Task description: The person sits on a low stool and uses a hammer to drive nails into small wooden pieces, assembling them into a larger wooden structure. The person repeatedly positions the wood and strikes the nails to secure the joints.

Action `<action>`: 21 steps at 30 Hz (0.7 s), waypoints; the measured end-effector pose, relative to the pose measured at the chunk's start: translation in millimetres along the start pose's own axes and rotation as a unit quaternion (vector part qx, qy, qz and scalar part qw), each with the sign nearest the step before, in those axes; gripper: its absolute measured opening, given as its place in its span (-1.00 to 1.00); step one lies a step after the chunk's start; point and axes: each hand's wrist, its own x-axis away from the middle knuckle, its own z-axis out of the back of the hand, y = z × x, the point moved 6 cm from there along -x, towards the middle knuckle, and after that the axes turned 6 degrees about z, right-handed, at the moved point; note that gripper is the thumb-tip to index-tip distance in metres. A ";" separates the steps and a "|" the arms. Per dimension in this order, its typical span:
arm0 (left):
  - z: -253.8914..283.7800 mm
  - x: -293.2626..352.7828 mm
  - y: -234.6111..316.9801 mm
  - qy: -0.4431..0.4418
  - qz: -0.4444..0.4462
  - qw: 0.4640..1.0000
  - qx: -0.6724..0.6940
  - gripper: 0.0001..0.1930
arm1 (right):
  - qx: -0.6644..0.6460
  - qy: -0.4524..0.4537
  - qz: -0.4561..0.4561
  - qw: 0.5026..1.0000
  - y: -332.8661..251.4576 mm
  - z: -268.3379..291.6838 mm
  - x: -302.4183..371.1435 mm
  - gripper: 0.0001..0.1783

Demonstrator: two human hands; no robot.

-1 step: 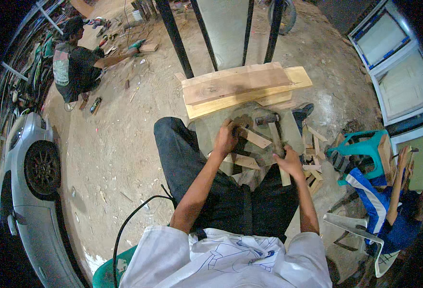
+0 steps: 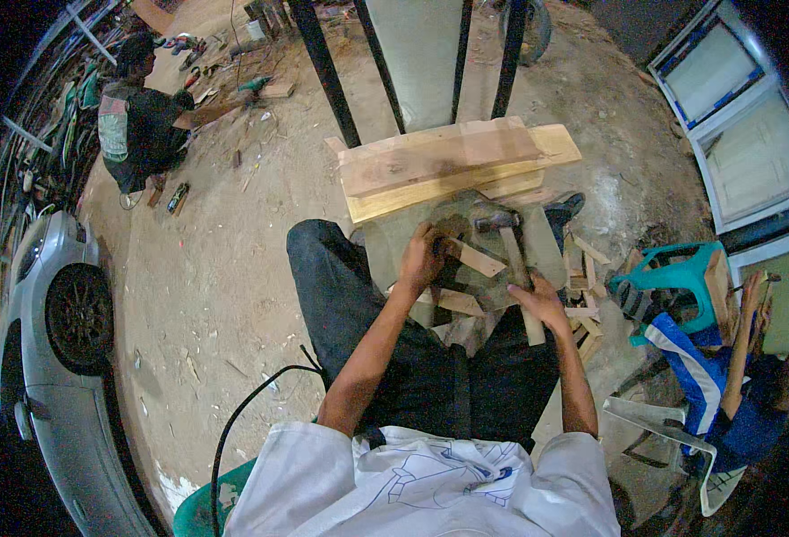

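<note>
My right hand [image 2: 542,302] grips the wooden handle of a hammer [image 2: 515,255], low down near its end. The dark hammer head is raised at the far end, beside the wood pieces between my knees. My left hand [image 2: 421,257] has its fingers curled in, against the end of a short pale wood strip [image 2: 478,258]. Whatever is pinched in it is dark and shadowed, so I cannot make it out. A second wood piece [image 2: 455,301] lies nearer to me, below that strip. Both rest over a greyish slab [image 2: 394,234].
Beyond the slab lie stacked planks [image 2: 439,161]. Wood offcuts [image 2: 582,286] are piled at my right, near a teal plastic stool [image 2: 681,277] and a seated person [image 2: 752,403]. A crouching person [image 2: 139,116] reaches toward a drill [image 2: 253,85]. A silver car [image 2: 63,430] stands left.
The hammer head has shifted slightly, with the right hand still on the handle. My left hand looks almost the same.
</note>
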 end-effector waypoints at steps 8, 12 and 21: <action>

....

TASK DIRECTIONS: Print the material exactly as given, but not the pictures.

YOUR SOLUTION:
Task description: The person sits on a low stool and uses a hammer to drive nails into small wooden pieces, assembling them into a larger wooden structure. The person repeatedly positions the wood and strikes the nails to secure the joints.

Action `<action>`: 21 steps at 30 Hz (0.7 s), waypoints; the measured end-effector pose, relative to the pose measured at the chunk's start: translation in millimetres along the start pose's own axes and rotation as a unit quaternion (vector part qx, qy, qz and scalar part qw), each with the sign nearest the step before, in those axes; gripper: its absolute measured opening, given as its place in its span (-1.00 to 1.00); step one lies a step after the chunk's start; point and axes: each hand's wrist, its own x-axis away from the middle knuckle, its own z-axis out of the back of the hand, y = z × x, the point moved 6 cm from there along -x, towards the middle knuckle, and after that the axes turned 6 degrees about z, right-handed, at the moved point; note that gripper is the thumb-tip to index-tip distance in metres. A ";" separates the steps and a "|" the arms. Per dimension in this order, its typical span:
arm0 (left):
  - z: -253.8914..283.7800 mm
  - x: -293.2626..352.7828 mm
  - y: -234.6111..316.9801 mm
  - qy: -0.4431..0.4418
  - qz: -0.4444..0.4462
  - qw: 0.4640..1.0000
  - qx: -0.6724..0.6940
  - gripper: 0.0001..0.1930
arm1 (right):
  - qx: -0.6644..0.6460
  - qy: -0.4524..0.4537
  - qz: -0.4561..0.4561
  - qw: 0.5026..1.0000
  - y: -332.8661..251.4576 mm
  - z: -268.3379..291.6838 mm
  - x: -302.4183..371.1435 mm
  - gripper: 0.0001..0.1783

Demonstrator: two human hands; no robot.

-1 step: 
+0 steps: 

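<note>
My right hand [image 2: 542,302] grips the wooden handle of a hammer [image 2: 515,255], low down near its end. The dark hammer head is raised at the far end, beside the wood pieces between my knees. My left hand [image 2: 421,257] has its fingers curled in, against the end of a short pale wood strip [image 2: 478,258]. Whatever is pinched in it is dark and shadowed, so I cannot make it out. A second wood piece [image 2: 455,301] lies nearer to me, below that strip. Both rest over a greyish slab [image 2: 394,234].
Beyond the slab lie stacked planks [image 2: 439,161]. Wood offcuts [image 2: 582,286] are piled at my right, near a teal plastic stool [image 2: 681,277] and a seated person [image 2: 752,403]. A crouching person [image 2: 139,116] reaches toward a drill [image 2: 253,85]. A silver car [image 2: 63,430] stands left.
The hammer head has shifted slightly, with the right hand still on the handle. My left hand looks almost the same.
</note>
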 end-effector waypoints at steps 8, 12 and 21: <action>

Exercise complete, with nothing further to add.